Without AppDirect’s deal, total funding in Montréal in Q3 would have declined by a staggering 66 percent from last quarter, putting the region behind the Greater Toronto Area, British Columbia, and the Waterloo Region.
“The top four deals this quarter, including AppDirect’s $250 million deal, accounted for $380 million, or 83 percent of total deal value,” said Sumeet Pelia, director of research at Hockeystick. “When looking at the city level, this is a typical characteristic across each Canadian ecosystem, where the presence or absence of megadeals has the biggest impact on deal value.”
AppDirect’s deal was followed in size by Inversago Pharma’s $43.7 million Series B round, Dialogue’s $43 million equity investment, and GHGSat’s $39.5 million Series B round. GHGSat marks the entry of cleantech into one of the three most dominant verticals in Montréal over Q3.
Hockeystick tracks the most active investors in Montréal on a rolling 12-month basis based on the number of investments closed. Overall, 52 investors participated in Montréal deals in the third quarter of 2020, down from last quarter’s 58 investors.
The top investor in early-stage deals was Real Ventures. Late-stage investors included Fonds de Solidarite FTQ, Investissement Quebec, CDPQ, iNovia Capital, and the Business Development Bank of Canada.
“This surge in early-stage activity is a very sign of health in the ecosystem, and a strong indicator of future potential deal value as these seed startups mature.”
– Sumeet Pelia
One of the more encouraging signs for Montréal was seen in funding activity over Q3. Deal volume increased 22.5 percent during the quarter from 31 to 38, representing an impressive 192 percent increase year-over-year, and the highest deal volume since at least as far back as Q1 2019. This surge was driven by a strong showing at the seed stages.
“This surge in early-stage activity is a very sign of health in the ecosystem, and a strong indicator of future potential deal value as these seed startups mature,” said Pelia.
During the quarter, 25 of 38 deals (65 percent) were either pre-seed, seed, or Series A rounds. This represents a slight increase from last quarter, during which early-stage activity accounted for 54.9 percent of deal volume. Twenty-two seed-stage companies raised funding in Q3 with funding amounts ranging from $100,000 to $6.5 million.

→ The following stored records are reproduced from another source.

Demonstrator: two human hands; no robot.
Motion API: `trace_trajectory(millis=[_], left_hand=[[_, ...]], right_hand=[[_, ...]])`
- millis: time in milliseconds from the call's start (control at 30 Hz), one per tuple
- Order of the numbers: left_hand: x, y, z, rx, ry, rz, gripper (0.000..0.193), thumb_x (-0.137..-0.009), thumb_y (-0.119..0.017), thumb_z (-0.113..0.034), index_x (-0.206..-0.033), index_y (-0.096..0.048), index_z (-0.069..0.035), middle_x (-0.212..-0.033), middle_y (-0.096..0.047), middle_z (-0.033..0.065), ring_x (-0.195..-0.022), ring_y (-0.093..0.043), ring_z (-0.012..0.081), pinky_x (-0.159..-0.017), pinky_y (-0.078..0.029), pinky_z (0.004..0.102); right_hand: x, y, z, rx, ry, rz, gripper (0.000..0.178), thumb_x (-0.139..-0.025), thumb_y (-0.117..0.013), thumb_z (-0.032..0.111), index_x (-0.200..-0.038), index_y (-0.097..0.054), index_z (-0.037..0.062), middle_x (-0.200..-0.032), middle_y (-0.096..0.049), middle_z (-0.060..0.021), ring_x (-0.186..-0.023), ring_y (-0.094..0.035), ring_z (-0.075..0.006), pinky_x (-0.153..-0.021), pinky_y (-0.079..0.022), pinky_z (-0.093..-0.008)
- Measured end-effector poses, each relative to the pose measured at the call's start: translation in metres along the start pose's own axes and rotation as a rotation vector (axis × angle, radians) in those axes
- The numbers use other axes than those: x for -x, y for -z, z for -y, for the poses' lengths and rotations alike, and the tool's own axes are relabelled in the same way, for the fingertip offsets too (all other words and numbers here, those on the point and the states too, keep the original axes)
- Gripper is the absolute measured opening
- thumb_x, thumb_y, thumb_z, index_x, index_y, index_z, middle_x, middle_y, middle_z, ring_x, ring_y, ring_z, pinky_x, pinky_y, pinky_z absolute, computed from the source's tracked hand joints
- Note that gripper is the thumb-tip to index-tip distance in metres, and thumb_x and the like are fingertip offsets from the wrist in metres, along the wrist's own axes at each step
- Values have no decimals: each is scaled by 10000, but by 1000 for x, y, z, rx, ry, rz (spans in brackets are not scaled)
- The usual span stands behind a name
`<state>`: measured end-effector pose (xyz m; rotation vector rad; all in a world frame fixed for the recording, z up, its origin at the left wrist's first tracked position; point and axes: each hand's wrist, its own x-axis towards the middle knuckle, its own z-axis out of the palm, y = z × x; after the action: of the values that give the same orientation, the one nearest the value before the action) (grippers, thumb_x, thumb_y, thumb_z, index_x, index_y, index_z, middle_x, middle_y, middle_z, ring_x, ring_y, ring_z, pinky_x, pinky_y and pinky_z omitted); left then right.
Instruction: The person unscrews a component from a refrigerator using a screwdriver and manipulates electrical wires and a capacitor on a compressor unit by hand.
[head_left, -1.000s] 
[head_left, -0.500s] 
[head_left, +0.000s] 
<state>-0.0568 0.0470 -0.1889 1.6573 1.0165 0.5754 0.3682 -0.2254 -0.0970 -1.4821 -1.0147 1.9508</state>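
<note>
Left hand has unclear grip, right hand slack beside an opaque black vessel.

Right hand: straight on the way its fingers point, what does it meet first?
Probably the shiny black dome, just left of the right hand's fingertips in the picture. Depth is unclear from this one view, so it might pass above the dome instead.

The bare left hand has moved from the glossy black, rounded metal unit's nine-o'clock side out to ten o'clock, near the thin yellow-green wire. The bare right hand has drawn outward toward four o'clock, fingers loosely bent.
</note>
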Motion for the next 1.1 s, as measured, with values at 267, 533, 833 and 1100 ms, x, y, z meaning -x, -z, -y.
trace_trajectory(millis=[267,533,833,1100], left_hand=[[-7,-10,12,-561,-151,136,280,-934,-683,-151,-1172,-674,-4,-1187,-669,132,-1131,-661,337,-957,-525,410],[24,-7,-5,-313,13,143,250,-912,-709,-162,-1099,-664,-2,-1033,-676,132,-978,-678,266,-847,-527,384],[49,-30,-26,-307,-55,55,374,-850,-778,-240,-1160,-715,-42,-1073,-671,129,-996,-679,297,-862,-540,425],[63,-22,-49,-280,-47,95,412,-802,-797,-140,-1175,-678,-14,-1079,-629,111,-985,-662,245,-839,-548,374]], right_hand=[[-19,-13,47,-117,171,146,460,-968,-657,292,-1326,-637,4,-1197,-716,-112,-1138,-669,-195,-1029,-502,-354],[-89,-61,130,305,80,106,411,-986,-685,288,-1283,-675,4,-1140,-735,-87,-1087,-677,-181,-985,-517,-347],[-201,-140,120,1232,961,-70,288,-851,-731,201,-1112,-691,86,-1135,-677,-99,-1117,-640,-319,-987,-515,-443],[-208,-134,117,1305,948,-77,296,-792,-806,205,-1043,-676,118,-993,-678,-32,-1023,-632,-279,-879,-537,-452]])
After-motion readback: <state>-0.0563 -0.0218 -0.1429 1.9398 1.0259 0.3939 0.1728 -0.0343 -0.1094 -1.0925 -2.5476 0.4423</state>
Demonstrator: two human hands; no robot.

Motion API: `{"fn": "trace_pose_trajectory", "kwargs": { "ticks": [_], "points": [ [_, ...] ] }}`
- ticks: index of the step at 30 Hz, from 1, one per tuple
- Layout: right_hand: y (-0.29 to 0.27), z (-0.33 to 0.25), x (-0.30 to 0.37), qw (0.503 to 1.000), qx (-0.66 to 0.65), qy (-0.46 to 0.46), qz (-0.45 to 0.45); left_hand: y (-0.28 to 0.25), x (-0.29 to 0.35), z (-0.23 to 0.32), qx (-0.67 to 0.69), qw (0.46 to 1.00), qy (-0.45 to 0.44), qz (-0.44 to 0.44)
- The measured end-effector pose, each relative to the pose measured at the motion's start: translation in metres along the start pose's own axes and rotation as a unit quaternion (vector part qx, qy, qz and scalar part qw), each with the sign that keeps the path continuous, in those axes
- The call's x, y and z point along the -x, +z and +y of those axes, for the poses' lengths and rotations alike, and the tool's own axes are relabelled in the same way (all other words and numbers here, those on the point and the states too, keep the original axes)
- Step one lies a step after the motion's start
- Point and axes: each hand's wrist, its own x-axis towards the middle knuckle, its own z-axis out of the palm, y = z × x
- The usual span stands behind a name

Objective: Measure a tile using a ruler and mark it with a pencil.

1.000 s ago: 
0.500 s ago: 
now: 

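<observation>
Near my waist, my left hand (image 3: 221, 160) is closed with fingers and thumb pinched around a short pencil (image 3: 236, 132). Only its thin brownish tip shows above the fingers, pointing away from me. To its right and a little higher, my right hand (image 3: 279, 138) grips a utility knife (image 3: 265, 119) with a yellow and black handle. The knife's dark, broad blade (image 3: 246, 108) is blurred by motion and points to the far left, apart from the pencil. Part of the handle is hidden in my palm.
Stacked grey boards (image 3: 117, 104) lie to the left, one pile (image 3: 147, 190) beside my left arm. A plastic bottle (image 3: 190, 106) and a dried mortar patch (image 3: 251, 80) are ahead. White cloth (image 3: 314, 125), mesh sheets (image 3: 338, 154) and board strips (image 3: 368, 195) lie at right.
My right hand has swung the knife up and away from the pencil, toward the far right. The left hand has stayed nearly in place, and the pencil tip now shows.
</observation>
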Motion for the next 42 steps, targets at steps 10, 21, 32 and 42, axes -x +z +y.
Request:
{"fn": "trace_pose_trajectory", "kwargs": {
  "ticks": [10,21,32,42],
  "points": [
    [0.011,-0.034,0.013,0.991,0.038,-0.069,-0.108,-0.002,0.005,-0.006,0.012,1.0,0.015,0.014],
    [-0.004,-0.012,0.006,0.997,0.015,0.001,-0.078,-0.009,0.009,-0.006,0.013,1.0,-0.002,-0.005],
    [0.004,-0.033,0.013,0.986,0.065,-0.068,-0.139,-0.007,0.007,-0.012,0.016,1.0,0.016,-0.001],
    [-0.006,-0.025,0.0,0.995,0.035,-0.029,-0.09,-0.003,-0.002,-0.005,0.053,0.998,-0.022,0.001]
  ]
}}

“Q3 saw a high level of early-stage activity from Real Ventures and Anges Québec,” Pelia noted. “These investors are stepping up and ensuring there isn’t a gap at the early-stage. This is a very healthy indicator and distinguishes Montréal from other ecosystems.
Montréal saw an uptick in late-stage funding activity in Q2 and the region kept the momentum in Q3, with late-stage activity continuing in Q3. Overall, four deals that closed in Q3 were classified as Series B or C, while for nine deals, the round was not disclosed.
Cleantech companies in the Montréal region raised five rounds totalling $53 million in Q3.
Inversago Pharma and Dialogue’s rounds pushed the life sciences and healthtech sector (which Hockeystick combined into one category) to the second on the leaderboard in terms of funding raised, behind only e-commerce. Life sciences and healthtech startups raised $90 million across seven deals during the quarter.
Despite some positive signs, Hockeystick’s report warned that total funding in the Montréal region is expected to drop in coming quarters, as the top few deals will likely be smaller than those in Q2 and Q3 of 2020. Pelia said the key watch item for Q4 is whether the strong seed activity is followed by early-stage startups maturing into the mid-range (meaning Series A and B deals).
“If this occurs, there is a strong probability of sustained high quarterly performance in Q1 2021 and onwards,” he said.
BetaKit is a Hockeystick Tech Report media partner.